• **Exercise**
For each line of the listing that includes the word "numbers", show the whole line.

• **Collected data**
⁂

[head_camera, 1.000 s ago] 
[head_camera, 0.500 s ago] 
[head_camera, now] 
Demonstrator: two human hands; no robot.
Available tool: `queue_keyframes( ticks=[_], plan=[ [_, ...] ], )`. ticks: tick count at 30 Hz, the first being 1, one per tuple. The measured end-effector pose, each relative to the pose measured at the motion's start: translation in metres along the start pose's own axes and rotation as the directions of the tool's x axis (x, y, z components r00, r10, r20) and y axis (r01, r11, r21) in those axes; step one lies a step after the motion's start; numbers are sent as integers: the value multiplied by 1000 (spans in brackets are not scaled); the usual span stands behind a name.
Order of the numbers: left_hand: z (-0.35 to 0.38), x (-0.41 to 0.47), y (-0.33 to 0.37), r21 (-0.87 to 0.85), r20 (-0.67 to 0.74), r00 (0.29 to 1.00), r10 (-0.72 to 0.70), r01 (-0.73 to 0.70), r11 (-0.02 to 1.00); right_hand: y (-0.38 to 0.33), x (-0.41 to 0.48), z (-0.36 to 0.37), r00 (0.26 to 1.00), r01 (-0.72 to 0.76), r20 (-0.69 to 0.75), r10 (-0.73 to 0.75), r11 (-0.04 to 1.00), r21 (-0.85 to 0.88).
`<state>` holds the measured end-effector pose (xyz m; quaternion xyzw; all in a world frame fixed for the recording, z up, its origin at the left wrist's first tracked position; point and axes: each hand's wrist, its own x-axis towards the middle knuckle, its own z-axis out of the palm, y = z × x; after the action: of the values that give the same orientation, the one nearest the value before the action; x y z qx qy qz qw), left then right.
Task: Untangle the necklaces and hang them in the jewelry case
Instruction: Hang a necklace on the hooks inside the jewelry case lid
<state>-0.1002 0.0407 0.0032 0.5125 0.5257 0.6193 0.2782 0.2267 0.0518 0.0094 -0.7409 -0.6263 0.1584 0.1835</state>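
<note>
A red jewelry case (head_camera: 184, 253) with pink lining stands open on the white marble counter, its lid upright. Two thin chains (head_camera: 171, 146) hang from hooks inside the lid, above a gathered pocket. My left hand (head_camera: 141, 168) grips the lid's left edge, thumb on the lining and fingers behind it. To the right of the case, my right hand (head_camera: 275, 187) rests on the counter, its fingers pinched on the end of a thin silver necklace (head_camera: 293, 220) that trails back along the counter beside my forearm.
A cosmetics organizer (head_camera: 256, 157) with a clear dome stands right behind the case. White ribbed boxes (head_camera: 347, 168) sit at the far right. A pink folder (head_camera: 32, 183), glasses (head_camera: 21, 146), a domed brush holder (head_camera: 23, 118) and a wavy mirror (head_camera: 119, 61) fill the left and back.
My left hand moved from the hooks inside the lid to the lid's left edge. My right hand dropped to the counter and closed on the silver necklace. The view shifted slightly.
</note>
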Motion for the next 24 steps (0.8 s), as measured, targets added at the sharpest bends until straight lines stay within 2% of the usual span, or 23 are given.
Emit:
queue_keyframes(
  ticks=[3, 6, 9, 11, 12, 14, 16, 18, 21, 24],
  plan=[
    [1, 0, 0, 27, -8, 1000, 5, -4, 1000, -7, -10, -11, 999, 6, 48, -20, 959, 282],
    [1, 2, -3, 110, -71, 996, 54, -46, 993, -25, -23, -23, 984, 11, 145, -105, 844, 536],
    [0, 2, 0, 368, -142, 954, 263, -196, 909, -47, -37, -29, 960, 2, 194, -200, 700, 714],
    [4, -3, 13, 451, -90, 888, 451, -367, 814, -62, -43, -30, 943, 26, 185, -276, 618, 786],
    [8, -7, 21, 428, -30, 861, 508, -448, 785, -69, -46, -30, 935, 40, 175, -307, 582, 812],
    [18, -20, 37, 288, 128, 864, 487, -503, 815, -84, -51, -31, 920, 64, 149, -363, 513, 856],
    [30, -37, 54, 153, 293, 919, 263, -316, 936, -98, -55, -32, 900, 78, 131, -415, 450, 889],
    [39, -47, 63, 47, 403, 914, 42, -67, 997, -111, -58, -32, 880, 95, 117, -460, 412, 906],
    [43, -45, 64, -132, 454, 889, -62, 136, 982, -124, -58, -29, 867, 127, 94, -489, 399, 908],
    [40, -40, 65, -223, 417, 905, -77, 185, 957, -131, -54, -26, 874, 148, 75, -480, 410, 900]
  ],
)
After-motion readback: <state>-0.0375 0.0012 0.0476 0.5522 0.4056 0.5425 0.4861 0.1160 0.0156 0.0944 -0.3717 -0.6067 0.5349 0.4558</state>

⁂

• **Answer to this problem**
Available tool: `queue_keyframes( ticks=[_], plan=[ [_, ...] ], )`. ticks: tick count at 30 Hz, the first being 1, one per tuple. The measured end-effector pose, each relative to the pose measured at the motion's start: translation in metres along the start pose's own axes and rotation as the directions of the tool's x axis (x, y, z components r00, r10, r20) and y axis (r01, r11, r21) in those axes; step one lies a step after the motion's start; numbers are sent as integers: the value multiplied by 1000 (spans in brackets are not scaled); the usual span stands behind a name.
Order of the numbers: left_hand: z (-0.35 to 0.38), x (-0.41 to 0.47), y (-0.33 to 0.37), r21 (-0.87 to 0.85), r20 (-0.67 to 0.74), r00 (0.29 to 1.00), r10 (-0.72 to 0.70), r01 (-0.73 to 0.70), r11 (-0.02 to 1.00); right_hand: y (-0.38 to 0.33), x (-0.41 to 0.48), z (-0.36 to 0.37), r00 (0.26 to 1.00), r01 (-0.72 to 0.76), r20 (-0.69 to 0.75), r10 (-0.73 to 0.75), r11 (-0.04 to 1.00), r21 (-0.85 to 0.88).

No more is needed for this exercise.